> **AIM OF THE TASK**
Copy each entry as it stands, leaving nothing out.
*** Opening of SUPPLIED DATA ***
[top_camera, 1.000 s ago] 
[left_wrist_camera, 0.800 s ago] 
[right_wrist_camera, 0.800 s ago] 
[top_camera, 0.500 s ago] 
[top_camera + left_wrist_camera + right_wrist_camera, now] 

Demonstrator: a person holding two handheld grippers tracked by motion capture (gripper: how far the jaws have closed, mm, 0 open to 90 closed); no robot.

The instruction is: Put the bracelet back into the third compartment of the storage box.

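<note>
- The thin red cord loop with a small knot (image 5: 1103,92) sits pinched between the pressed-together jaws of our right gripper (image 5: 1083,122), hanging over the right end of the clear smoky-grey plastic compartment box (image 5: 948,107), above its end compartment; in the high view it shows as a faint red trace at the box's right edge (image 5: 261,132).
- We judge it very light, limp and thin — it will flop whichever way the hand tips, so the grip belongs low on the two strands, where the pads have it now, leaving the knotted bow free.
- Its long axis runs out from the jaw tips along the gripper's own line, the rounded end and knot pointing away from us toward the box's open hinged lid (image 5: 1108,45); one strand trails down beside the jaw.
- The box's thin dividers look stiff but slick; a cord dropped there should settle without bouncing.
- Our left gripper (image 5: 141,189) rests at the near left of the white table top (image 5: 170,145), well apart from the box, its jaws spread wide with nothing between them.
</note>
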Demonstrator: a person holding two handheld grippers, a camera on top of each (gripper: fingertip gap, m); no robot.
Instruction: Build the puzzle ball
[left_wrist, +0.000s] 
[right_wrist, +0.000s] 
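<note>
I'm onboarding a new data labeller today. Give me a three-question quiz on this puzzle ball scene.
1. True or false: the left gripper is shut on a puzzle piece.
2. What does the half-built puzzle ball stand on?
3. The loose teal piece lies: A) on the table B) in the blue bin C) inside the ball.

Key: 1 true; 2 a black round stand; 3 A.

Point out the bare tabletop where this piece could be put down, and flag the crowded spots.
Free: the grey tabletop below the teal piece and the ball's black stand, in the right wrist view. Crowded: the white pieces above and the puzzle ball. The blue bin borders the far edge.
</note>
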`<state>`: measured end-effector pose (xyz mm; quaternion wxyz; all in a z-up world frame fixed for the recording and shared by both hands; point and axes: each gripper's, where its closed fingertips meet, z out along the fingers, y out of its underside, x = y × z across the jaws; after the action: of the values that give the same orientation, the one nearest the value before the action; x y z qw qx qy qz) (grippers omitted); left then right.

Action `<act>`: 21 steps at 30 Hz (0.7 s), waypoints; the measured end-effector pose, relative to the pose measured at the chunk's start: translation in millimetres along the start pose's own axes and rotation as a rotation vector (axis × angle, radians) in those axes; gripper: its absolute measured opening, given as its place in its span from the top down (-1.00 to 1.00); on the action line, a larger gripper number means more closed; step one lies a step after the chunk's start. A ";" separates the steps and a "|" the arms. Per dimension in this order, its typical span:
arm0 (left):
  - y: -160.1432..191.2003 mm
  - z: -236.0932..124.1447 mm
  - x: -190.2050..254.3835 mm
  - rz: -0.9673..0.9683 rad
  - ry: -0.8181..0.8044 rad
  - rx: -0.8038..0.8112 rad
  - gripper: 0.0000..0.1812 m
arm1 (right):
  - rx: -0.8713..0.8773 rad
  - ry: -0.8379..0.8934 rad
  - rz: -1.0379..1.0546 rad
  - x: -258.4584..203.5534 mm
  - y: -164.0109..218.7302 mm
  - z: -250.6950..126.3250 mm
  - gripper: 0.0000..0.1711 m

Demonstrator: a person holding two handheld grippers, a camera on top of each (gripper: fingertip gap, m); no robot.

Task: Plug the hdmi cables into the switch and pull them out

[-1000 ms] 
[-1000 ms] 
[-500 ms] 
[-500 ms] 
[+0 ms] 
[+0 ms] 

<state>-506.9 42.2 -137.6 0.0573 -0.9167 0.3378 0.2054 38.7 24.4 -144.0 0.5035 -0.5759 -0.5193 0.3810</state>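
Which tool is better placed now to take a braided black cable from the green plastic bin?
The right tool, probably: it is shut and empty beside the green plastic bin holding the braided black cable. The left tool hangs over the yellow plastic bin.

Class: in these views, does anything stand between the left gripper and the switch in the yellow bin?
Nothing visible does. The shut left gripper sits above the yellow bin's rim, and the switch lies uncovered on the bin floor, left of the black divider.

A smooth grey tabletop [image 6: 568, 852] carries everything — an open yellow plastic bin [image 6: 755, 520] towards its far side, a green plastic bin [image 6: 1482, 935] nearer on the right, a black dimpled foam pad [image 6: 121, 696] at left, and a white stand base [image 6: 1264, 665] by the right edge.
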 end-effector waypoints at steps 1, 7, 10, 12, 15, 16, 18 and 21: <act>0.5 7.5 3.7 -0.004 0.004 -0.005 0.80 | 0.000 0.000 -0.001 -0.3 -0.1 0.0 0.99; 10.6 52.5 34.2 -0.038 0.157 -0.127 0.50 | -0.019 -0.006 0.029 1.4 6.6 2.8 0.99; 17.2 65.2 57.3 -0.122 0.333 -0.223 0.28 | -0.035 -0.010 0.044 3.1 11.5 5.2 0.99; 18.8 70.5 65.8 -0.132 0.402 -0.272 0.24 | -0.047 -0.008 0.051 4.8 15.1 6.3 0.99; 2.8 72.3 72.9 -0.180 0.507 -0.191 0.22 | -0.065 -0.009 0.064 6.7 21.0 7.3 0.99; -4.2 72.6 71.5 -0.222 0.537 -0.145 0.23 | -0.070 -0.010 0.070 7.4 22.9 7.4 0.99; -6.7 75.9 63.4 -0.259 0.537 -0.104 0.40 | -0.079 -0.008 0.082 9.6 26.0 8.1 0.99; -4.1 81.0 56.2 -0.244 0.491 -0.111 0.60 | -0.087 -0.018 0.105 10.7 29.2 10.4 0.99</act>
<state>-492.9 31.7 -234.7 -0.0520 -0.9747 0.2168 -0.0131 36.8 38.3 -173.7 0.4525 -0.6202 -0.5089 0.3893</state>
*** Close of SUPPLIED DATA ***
> **REPLY TO THE TASK**
[top_camera, 1.000 s ago] 
[left_wrist_camera, 0.800 s ago] 
[right_wrist_camera, 0.800 s ago] 
[top_camera, 0.500 s ago] 
[top_camera + left_wrist_camera + right_wrist_camera, now] 

Demonstrator: a person holding two handheld grippers tracked by motion capture (gripper: how far the jaws have closed, mm, 0 open to 90 closed); no robot.

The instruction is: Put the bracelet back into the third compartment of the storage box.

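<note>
- The thin red cord loop with a small knot (image 5: 1103,92) sits pinched between the pressed-together jaws of our right gripper (image 5: 1083,122), hanging over the right end of the clear smoky-grey plastic compartment box (image 5: 948,107), above its end compartment; in the high view it shows as a faint red trace at the box's right edge (image 5: 261,132).
- We judge it very light, limp and thin — it will flop whichever way the hand tips, so the grip belongs low on the two strands, where the pads have it now, leaving the knotted bow free.
- Its long axis runs out from the jaw tips along the gripper's own line, the rounded end and knot pointing away from us toward the box's open hinged lid (image 5: 1108,45); one strand trails down beside the jaw.
- The box's thin dividers look stiff but slick; a cord dropped there should settle without bouncing.
- Our left gripper (image 5: 141,189) rests at the near left of the white table top (image 5: 170,145), well apart from the box, its jaws spread wide with nothing between them.
</note>
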Demonstrator: a person holding two handheld grippers, a camera on top of each (gripper: fingertip gap, m); no robot.
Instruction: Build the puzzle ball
[left_wrist, +0.000s] 
[right_wrist, +0.000s] 
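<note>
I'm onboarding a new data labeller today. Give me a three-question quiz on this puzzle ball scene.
1. True or false: the left gripper is shut on a puzzle piece.
2. What does the half-built puzzle ball stand on?
3. The loose teal piece lies: A) on the table B) in the blue bin C) inside the ball.

Key: 1 true; 2 a black round stand; 3 A.

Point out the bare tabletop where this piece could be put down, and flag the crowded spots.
Free: the grey tabletop below the teal piece and the ball's black stand, in the right wrist view. Crowded: the white pieces above and the puzzle ball. The blue bin borders the far edge.
</note>
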`<state>`: measured end-effector pose (xyz mm; quaternion wxyz; all in a z-up world frame fixed for the recording and shared by both hands; point and axes: each gripper's, where its closed fingertips meet, z out along the fingers, y out of its underside, x = y × z across the jaws; after the action: of the values that give the same orientation, the one nearest the value before the action; x y z qw qx qy qz) (grippers omitted); left then right.

Action `<act>`: 21 steps at 30 Hz (0.7 s), waypoints; the measured end-effector pose, relative to the pose measured at the chunk's start: translation in millimetres along the start pose's own axes and rotation as a rotation vector (axis × angle, radians) in those axes; gripper: its absolute measured opening, given as its place in its span from the top down (-1.00 to 1.00); on the action line, a larger gripper number means more closed; step one lies a step after the chunk's start. A ";" separates the steps and a "|" the arms. Per dimension in this order, its typical span:
arm0 (left):
  - y: -160.1432..191.2003 mm
  - z: -236.0932..124.1447 mm
  - x: -190.2050..254.3835 mm
  - rz: -0.9673..0.9683 rad
  - ry: -0.8181..0.8044 rad
  - rx: -0.8038..0.8112 rad
  - gripper: 0.0000..0.1812 m
arm1 (right):
  - rx: -0.8713..0.8773 rad
  - ry: -0.8379..0.8934 rad
  - rz: -1.0379..1.0546 rad
  - x: -258.4584..203.5534 mm
  - y: -164.0109..218.7302 mm
  - z: -250.6950..126.3250 mm
  - gripper: 0.0000..0.1711 m

Demonstrator: a person holding two handheld grippers, a camera on top of each (gripper: fingertip gap, m); no robot.

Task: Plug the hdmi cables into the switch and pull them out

[-1000 ms] 
[-1000 ms] 
[-500 ms] 
[-500 ms] 
[+0 ms] 
[+0 ms] 

<state>-506.9 42.2 -137.6 0.0573 -0.9167 0.3378 0.2054 38.7 24.4 -144.0 0.5035 -0.5759 -0.5193 0.3810</state>
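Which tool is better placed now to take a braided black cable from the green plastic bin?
The right tool, probably: it is shut and empty beside the green plastic bin holding the braided black cable. The left tool hangs over the yellow plastic bin.

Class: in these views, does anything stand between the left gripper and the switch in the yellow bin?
Nothing visible does. The shut left gripper sits above the yellow bin's rim, and the switch lies uncovered on the bin floor, left of the black divider.

A smooth grey tabletop [image 6: 568, 852] carries everything — an open yellow plastic bin [image 6: 755, 520] towards its far side, a green plastic bin [image 6: 1482, 935] nearer on the right, a black dimpled foam pad [image 6: 121, 696] at left, and a white stand base [image 6: 1264, 665] by the right edge.
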 end-effector waypoints at steps 1, 7, 10, 12, 15, 16, 18 and 21: <act>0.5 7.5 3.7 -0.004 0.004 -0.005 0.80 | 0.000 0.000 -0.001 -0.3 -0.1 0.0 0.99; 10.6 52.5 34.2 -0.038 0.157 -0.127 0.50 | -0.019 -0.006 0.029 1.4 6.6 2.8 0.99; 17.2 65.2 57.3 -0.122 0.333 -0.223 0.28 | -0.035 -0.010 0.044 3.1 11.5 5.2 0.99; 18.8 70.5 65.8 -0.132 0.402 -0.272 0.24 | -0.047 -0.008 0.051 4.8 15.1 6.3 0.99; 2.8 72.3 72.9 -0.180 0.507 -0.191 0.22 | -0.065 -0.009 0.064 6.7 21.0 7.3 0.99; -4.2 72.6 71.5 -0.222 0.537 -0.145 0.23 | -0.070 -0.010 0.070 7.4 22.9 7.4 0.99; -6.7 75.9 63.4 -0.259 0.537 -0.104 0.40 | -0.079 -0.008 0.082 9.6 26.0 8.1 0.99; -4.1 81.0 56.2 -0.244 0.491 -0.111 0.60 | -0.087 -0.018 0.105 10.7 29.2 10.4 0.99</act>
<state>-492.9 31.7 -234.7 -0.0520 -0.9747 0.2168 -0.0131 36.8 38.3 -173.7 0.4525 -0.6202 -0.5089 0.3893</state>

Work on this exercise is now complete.